Preemptive Scheduling is a common method where the operating system forcibly interrupts a running process to give CPU time to another. This ensures that no single process can 'hang' the entire system by entering an infinite loop or performing heavy calculations without yielding.
Pipelining is a technique where multiple instructions or tasks are overlapped in execution, similar to an assembly line. While one task is being outputted, the next is being processed, and a third is being fetched, significantly increasing the rate of task completion.
Interrupt Handling allows the system to react to external events, such as a mouse click or a network packet arrival. When an interrupt occurs, the CPU pauses its current concurrent task, handles the event, and then resumes the interleaved schedule.
It is vital to distinguish between concurrency (managing many tasks) and parallelism (doing many tasks at once).

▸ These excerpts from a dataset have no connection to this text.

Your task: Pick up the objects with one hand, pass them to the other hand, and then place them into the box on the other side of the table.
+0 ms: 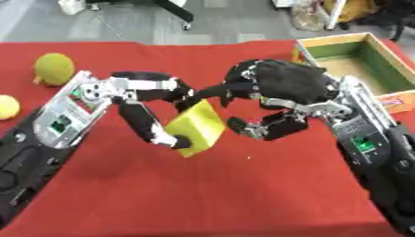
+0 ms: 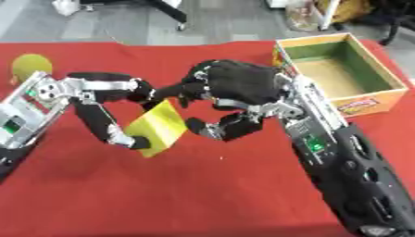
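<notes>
Two hands meet mid-frame: the left hand (image 1: 154,121) is curled around the yellow block (image 1: 197,127), tilted above the red table (image 1: 243,194), while the right hand (image 1: 275,99), fingers spread apart, waits just right of it, nearer the box (image 1: 381,55) at upper right.

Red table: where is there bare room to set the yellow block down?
Bare cloth lies near the front edge, between both forearms. Crowded mid-table: the left hand and right hand meet at the yellow block. The box is empty.
</notes>
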Robot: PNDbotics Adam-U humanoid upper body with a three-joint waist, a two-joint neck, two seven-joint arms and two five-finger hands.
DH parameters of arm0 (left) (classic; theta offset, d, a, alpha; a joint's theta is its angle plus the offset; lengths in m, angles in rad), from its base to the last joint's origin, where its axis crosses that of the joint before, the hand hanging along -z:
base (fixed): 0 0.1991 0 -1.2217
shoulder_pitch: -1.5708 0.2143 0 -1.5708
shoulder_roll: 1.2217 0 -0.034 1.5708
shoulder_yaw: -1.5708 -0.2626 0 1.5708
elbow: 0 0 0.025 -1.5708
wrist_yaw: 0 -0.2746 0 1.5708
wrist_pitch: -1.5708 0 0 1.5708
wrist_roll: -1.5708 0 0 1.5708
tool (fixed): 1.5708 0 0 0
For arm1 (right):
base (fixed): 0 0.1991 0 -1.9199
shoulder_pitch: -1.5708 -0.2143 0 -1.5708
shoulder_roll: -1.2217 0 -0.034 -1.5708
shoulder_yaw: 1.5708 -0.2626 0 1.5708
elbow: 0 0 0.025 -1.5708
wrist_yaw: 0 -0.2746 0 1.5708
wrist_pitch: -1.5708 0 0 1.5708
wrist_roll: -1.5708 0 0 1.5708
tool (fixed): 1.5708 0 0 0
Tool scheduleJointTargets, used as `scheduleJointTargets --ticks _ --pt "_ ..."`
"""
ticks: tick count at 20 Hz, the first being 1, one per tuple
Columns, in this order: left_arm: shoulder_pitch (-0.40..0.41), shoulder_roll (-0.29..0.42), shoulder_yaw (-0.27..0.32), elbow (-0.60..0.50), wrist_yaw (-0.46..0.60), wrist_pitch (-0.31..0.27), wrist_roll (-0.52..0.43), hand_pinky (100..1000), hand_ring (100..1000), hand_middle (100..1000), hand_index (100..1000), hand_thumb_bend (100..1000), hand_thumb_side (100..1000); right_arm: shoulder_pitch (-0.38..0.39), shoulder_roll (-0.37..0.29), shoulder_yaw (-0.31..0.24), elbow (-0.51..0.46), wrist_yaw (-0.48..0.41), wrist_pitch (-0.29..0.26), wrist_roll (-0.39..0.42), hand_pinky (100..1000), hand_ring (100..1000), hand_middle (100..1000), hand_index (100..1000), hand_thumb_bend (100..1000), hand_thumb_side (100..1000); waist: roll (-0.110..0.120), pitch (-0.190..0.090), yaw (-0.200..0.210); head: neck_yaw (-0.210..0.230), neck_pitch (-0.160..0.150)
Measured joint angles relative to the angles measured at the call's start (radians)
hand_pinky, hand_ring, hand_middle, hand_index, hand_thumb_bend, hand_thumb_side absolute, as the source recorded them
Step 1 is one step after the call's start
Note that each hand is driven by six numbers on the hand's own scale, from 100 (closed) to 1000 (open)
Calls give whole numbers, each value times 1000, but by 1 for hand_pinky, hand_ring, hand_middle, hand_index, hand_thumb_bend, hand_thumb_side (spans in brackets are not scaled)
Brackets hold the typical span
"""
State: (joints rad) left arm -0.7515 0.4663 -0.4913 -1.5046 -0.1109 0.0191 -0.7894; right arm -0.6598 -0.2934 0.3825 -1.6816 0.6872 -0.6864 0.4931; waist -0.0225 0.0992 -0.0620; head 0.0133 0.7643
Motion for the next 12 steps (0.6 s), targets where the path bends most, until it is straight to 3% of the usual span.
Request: scheduleJointTargets --ticks 12 --pt "-20 -21 2 46 -82 -58 55 760 607 567 632 260 179 0 6 1 12 -50 55 56 725 583 559 956 100 161 0 0 -4 11 0"
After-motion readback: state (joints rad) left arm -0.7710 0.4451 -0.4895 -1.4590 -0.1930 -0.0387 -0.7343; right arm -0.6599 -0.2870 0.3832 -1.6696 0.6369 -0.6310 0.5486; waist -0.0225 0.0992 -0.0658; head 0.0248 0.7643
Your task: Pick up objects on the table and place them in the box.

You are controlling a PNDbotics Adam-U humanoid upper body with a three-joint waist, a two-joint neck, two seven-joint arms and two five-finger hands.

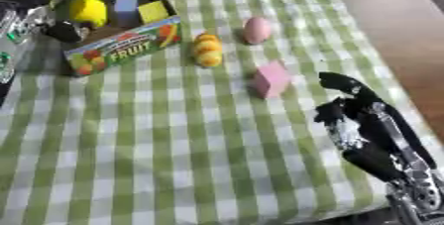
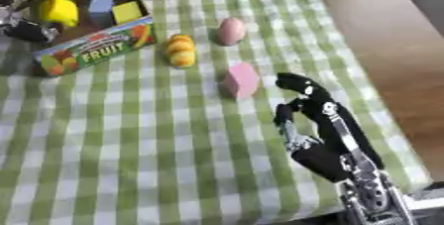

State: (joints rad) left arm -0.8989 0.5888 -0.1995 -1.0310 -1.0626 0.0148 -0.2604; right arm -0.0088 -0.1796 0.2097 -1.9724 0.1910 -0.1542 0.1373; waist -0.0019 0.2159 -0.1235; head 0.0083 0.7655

| Feature | Concurrent Processing | Parallel Processing |
|---|---|---|
| Hardware | Can run on a single-core CPU | Requires multi-core or multiple CPUs |
| Execution | Tasks are interleaved (one at a time) | Tasks run simultaneously (at the same time) |
| Primary Goal | Responsiveness and Throughput | Computational Speed and Performance |
| Analogy | One cook juggling three different pans | Three cooks each handling one pan |
While parallel processing is a subset of concurrency that requires specific hardware, concurrent processing is a software design pattern that can be implemented on any hardware to improve task management.
When asked to explain concurrency, always mention time-slicing and interleaving. Examiners look for the specific technical detail that tasks are given 'fractions of time' to make progress.

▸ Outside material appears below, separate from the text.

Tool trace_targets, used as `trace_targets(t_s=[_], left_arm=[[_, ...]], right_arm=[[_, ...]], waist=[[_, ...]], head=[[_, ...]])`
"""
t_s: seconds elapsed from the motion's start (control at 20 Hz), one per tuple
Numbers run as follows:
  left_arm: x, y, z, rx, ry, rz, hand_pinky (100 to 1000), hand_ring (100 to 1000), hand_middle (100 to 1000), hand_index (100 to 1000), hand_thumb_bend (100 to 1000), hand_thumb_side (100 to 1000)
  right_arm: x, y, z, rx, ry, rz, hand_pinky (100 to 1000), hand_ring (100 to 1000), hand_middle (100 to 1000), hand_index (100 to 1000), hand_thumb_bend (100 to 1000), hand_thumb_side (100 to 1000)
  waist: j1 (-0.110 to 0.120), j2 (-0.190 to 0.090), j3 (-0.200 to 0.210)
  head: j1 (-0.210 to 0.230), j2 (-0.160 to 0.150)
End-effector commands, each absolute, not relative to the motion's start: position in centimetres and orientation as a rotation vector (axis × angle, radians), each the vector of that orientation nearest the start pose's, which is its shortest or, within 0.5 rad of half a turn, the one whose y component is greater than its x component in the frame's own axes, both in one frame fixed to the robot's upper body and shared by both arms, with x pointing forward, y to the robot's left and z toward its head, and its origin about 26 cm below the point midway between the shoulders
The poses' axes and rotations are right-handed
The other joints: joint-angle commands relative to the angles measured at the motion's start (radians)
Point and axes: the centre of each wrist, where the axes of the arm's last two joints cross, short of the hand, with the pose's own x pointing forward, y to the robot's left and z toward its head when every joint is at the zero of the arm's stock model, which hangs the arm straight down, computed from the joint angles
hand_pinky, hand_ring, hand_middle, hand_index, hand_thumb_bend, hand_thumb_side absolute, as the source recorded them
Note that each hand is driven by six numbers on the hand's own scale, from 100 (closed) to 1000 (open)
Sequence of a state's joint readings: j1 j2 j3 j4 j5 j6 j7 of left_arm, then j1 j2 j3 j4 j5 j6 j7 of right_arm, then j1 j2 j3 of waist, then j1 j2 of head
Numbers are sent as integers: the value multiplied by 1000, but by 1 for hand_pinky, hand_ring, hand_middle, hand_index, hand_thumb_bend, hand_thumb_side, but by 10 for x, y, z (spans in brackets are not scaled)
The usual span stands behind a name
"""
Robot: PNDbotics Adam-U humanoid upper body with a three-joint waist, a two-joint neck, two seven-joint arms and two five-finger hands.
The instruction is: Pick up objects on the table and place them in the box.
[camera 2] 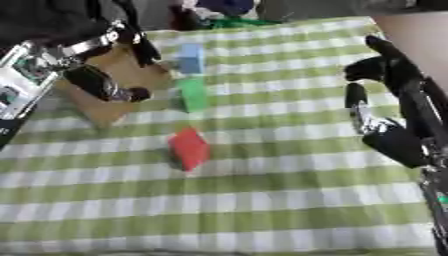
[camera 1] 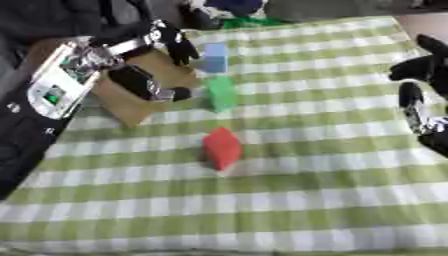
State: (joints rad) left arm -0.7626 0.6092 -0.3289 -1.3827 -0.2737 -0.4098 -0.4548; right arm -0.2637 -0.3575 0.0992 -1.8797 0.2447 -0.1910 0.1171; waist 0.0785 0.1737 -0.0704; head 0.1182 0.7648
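A red block [camera 1: 222,148] lies near the middle of the green-and-white checked cloth. Beyond it stand a green block [camera 1: 222,93] and, farther back, a light blue block [camera 1: 214,57]. The brown cardboard box [camera 1: 131,107] sits at the left. My left hand [camera 1: 153,62] hovers over the box with spread fingers, holding nothing that I can see. My right hand [camera 2: 385,100] hangs at the right edge, away from the blocks, its fingers relaxed and empty.
The checked cloth [camera 1: 289,200] covers the table. Dark and green items [camera 1: 241,15] lie past the far edge. My left forearm [camera 1: 52,85] with its silver casing crosses the upper left.
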Motion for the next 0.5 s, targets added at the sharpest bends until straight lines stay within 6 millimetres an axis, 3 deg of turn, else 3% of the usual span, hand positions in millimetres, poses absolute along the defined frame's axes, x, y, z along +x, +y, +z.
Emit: trace_targets(t_s=[0.05,0.5], left_arm=[[416,268,235,389,-1922,-1738,660,583,574,771,490,410],[423,253,237,393,-1714,-2106,744,678,659,810,611,307]], right_arm=[[311,-255,164,-289,-2233,819,845,726,692,1000,100,572],[312,-255,163,-288,-2228,822,845,726,692,1000,100,573]], waist=[[-2,-17,0],[2,-21,-1]], head=[[-5,5],[-10,5]])
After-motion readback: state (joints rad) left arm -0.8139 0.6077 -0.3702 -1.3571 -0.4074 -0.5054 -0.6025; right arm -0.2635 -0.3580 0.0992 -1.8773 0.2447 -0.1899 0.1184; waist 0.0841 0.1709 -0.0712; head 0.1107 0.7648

If a question asks for the benefits of concurrency in a specific scenario (like a web server or a game), focus on responsiveness. Explain that it prevents the system from appearing 'frozen' while waiting for background tasks like file saving or network requests.
Always check for dependencies in a problem set. If Task A must finish for Task B to start, they are 'sequential' and cannot be optimized through concurrency; identifying this shows a high level of understanding.
A common misconception is that concurrency always makes a single task run faster. In reality, a single computation-heavy task may actually take longer to finish in a concurrent environment due to the overhead of context switching and sharing CPU time with other tasks.
Starvation occurs when a low-priority task is perpetually denied CPU time because higher-priority tasks are constantly being scheduled. This is a failure of the scheduling algorithm to ensure 'fairness' in a concurrent system.
Race Conditions happen when two concurrent tasks attempt to modify the same piece of data at the same time. Without proper synchronization, the final state of the data depends on the unpredictable order of the time-slices, leading to logic errors.